Sunhi : la pente mélancolique de Hong Sang-soo (Nobody’s Girlfriend Sunhi)

C’est à l’évidence d’une ritournelle – dans laquelle il serait évidemment question d’amours passées, déçues ou inassouvies – que prétend désormais le cinéma de Hong Sang-soo. Lequel ne conçoit plus, à la longue, que des carnets de croquis, des recueils d’études préparatoires – ne préparant à vrai dire qu’elles-mêmes, Hong n’étant pas homme à fantasmer sur un magnum opus à venir –, l’affaire d’une poignée de figures et de motifs, un baiser, une balade au parc, un homme et une femme côte à côte – sur un banc – ou face à face – dans un bar.

Soit ici Sunhi, ravissante étudiante en cinéma courtisée par trois hommes, chacun s’efforçant, régulièrement, de la cerner en quelques mots ; tâchant, faute de pouvoir la toucher (seule réelle effusion au programme, une étreinte, brève et sans lendemain, sur le pas d’une porte), de l’enlacer en pensée.
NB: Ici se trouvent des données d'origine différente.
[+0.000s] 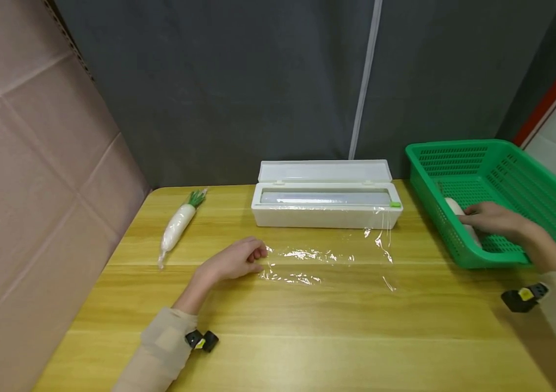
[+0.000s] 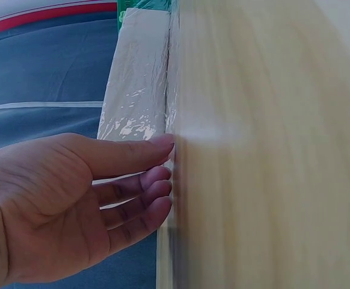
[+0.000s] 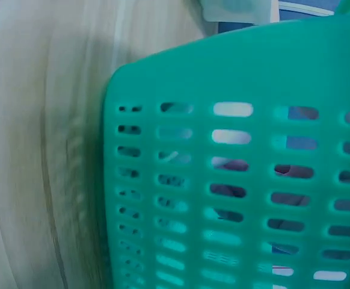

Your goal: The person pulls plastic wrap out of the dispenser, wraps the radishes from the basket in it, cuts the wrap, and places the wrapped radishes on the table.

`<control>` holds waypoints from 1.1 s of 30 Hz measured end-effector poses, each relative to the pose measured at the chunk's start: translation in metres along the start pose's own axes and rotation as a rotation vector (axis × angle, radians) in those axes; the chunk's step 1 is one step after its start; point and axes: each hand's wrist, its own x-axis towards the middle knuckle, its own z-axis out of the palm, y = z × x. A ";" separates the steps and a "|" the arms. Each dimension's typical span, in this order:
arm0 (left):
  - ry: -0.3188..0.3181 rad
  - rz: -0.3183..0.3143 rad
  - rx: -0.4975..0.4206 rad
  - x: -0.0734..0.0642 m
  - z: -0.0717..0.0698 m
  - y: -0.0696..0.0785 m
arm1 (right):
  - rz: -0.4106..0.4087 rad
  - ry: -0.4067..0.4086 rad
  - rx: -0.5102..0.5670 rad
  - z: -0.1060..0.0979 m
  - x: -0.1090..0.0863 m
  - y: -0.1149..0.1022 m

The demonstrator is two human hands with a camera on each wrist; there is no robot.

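Wrapped radish (image 1: 178, 225): lay on the table (image 1: 307, 326), far left.
Left hand (image 1: 236, 260): fingers bent loosely at the film (image 1: 302, 255); light contact seemed best.
Film: spread from the dispenser (image 1: 327, 219), likely crease-prone.
White radish (image 1: 455, 207): inside the basket (image 1: 432, 201).
Right hand (image 1: 495, 220): gripped it; a level lift seemed wise.

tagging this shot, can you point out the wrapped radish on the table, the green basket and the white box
wrapped radish (image 1: 177, 228): head view, white body
green basket (image 3: 262, 153): right wrist view, wall between slots
white box (image 1: 317, 218): head view, front wall
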 end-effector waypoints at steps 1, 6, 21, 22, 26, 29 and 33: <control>0.000 0.002 0.002 0.000 0.000 0.000 | 0.001 0.011 0.013 0.000 0.000 -0.001; 0.004 0.008 0.005 0.001 0.000 0.000 | -0.004 0.072 0.095 -0.002 -0.001 -0.005; -0.005 0.012 -0.001 0.001 -0.002 0.002 | 0.059 0.238 0.196 -0.005 -0.013 -0.018; -0.005 0.011 -0.003 0.001 -0.002 0.002 | 0.057 0.253 0.205 -0.006 -0.013 -0.019; -0.006 0.009 -0.005 0.001 -0.002 0.003 | 0.042 0.308 0.239 -0.008 -0.016 -0.026; -0.006 0.011 -0.004 0.000 -0.001 0.002 | 0.042 0.331 0.248 -0.010 -0.017 -0.032; -0.004 0.010 -0.005 0.000 -0.001 0.002 | 0.029 0.344 0.261 -0.010 -0.017 -0.039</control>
Jamais, sans doute, la musicalité de ce cinéma-là n’avait semblé si évidente. Avec ses gimmicks (la mélodie nostalgique qui ponctue le film à trois reprises, rappelant la version discount de la 7ème de Beethoven dans Haewon et les hommes, souligne le pathétique des situations mais, par l’incongruité de ses interventions, en sape dans le même temps les effets), son travail de la répétition, des variations (c’est une même ligne mélodique, aux arrangements vaguement changés, que reprennent les protagonistes : « Sunhi est réservée, intelligente, elle a un sens artistique… Elle est un peu bizarre, parfois… »), son récit polyphonique culminant en un doux canon – à la fin, Sunhi s’en va, laissant entre eux ses trois soupirants, réduits à ressasser, dans un même plan cette fois, les quelques qualificatifs dont ils l’avaient auparavant, chacun leur tour, affublée ; liés désormais par l’absence de la jeune femme (le possessif du titre original, Our Sunhi, s’entend alors comme un commentaire ironique), et par ce portrait de groupe, inachevé, incomplet, erroné surtout (qu’a-t-on compris de Sunhi en définitive, si ce n’est qu’elle semble douée pour « disparaître » ?) ; liés enfin par leur égarement, sur lequel ils ont tâché, en vain, de mettre des mots. Comme si, après qu’ils l’avaient saisie par la manche, la jeune fille s’était dégagée, ne leur laissant entre les mains qu’une maigre étoffe d’adjectifs : « Sunhi est réservée, intelligente… »

Rien qui témoigne ici d’une quelconque aigreur, et pourtant : avec ses personnages captifs de boucles narratives et stratégies d’échec, prostrés autour d’une poignée de lieux – toujours, les mêmes bar, parc et université –, croisant leurs peines de cœur à chaque coin de rue, voués au statu quo (chez Hong Sang-soo, on passe d’étudiant à enseignant sans s’en trouver fondamentalement changé, et l’on parle de films que, probablement, l’on ne tournera jamais), et simples vecteurs de mots dont ils se croyaient auteurs, Sunhi trahit une noirceur qui, si elle a toujours traversé le cinéma de Hong, semble, depuis Haewon et les hommes, y prendre ses quartiers.

C’est que, dans Sunhi comme dans Haewon… – deux portraits de jeunes filles un peu perdues, flottant au gré des rencontres –, tout semble s’articuler autour d’un abandon, originel (rupture d’avec un ancien amant) ou à venir (départ envisagé pour les États-Unis dans le cas de Sunhi, quand la mère de Haewon partait s’installer au Canada – d’où le titre original du film, Nobody’s Daughter Haewon). Ici réside, sans doute, le léger avantage de la frêle Sunhi sur la grande et mélancolique Haewon : on ne sait si Sunhi est la fille de quelqu’un, mais elle n’est assurément la créature de personne, pour fausser ainsi compagnie à trois nigauds recroquevillés autour du vide laissé par elle – trois petits garçons désœuvrés.

Sunhi, Hong Sang-soo, avec Yu-mi Jeong, Seong-gyun Lee, Jae-yeong Jeong, Corée du Sud, 1h28.